In addition, it should be noted that the order of the normalization layer and the activation layer of our networks was different from that of the 2D-FCN [23]. Generally, the batch normalization layer is recommended to be placed in front of the activation function (ReLU), so that the images input to the ReLU approach a normal distribution. If the normalized tensor is input to an activation function whose gradient change point is 0 (such as the ReLU used here), the nonlinear characteristics of the activation function will be well developed, and the constructed loss function will become smoother [41].

4.3.2 Kernel size

In this experiment, we investigated the effect of the kernel size in our convolution layers using kernel sizes of $3$, $5$, and $7$. The number of channels is the same as that in the comparison experiments, as shown in Table 2.
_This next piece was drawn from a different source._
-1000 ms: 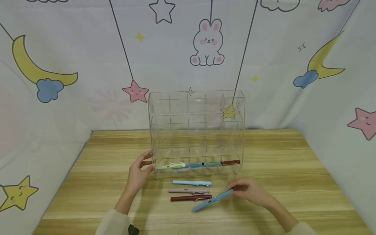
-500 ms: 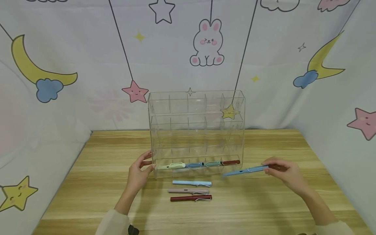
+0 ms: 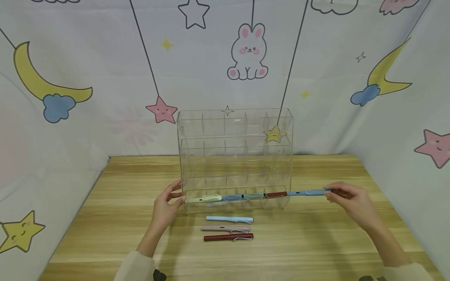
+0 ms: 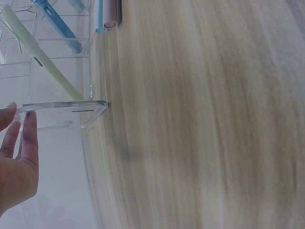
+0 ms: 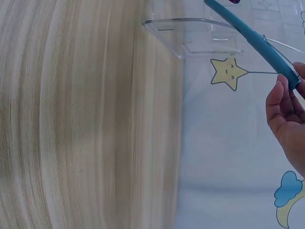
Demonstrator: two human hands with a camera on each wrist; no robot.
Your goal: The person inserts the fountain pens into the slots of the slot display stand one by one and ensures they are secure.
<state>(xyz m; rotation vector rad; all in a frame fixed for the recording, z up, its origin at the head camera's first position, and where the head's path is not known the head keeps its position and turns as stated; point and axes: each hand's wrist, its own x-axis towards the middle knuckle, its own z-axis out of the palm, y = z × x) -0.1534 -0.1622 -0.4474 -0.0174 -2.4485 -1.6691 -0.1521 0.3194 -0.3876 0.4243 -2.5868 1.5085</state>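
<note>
1 blue pen (image 3: 308, 192) held sideways at the clear rack's (image 3: 235, 147) right end: right hand (image 3: 353, 201) pinches its cap end, probably keeping the tip free; left hand (image 3: 168, 205) grips the rack's side, likely steadying it. 3 pens (image 3: 225, 228) lie in front.

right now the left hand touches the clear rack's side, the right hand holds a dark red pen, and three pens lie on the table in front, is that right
Not quite: the pen in the right hand is blue, not dark red, as the head view shows. The left hand touches the side of the clear rack, and three pens lie on the table in front.
</note>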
We selected the MFCN in Fig. 3(a) as the benchmark network. For each convolution layer, the stride was $1$. For the balancing coefficient in our semi-supervised loss function (Eq. (10)), we set $T_{1}=10$, $T_{2}=60$, and $\alpha _{f}=1$. We ran 100 epochs for each network and selected the output of the epoch with the smallest loss function as the prediction result. The experiments were executed for 3 runs with each dataset to obtain the average results.

The experimental results are presented in Fig. 11. It can be seen that with different numbers of training samples, the kernel size will affect the performance of the network. In addition, the curves for the different kernels present strong variations. This can be explained by the fact that the spatial resolution of the datasets we used was very high, including 0.463m/pixel for WHU-Hi-LongKou, 0.109m/pixel for WHU-Hi-HanChuan, and 0.043 m/pixel for WHU-Hi-HongHu. Therefore, the classification on these datasets is more difficult and the classification results are more prone to instability.

Fig. 11. Comparison of different convolution kernel sizes. The OAs are plotted with different percentages of the training set for the (a) WHI-Hi-LongKou, (b) WHI-Hi-HanChuan, and (c) WHI-Hi-HongHu. We observed that using the kernel size of $5$ for the WHI-Hi-LongKou dataset, $3$ for the WHI-Hi-HanChuan dataset, and $7$ for the WHI-Hi-HongHu dataset could achieve relatively better results.

Download Full Size | PDF

4.3.3 Form of loss function

In this experiment, we compared the different forms of the loss functions developed from the usual supervised loss function (Eq. (2)) and three semi-supervised loss functions (Eqs. (8), (9), and (10)). For the three semi-supervised loss functions, we also studied the influence of constant and functional coefficients.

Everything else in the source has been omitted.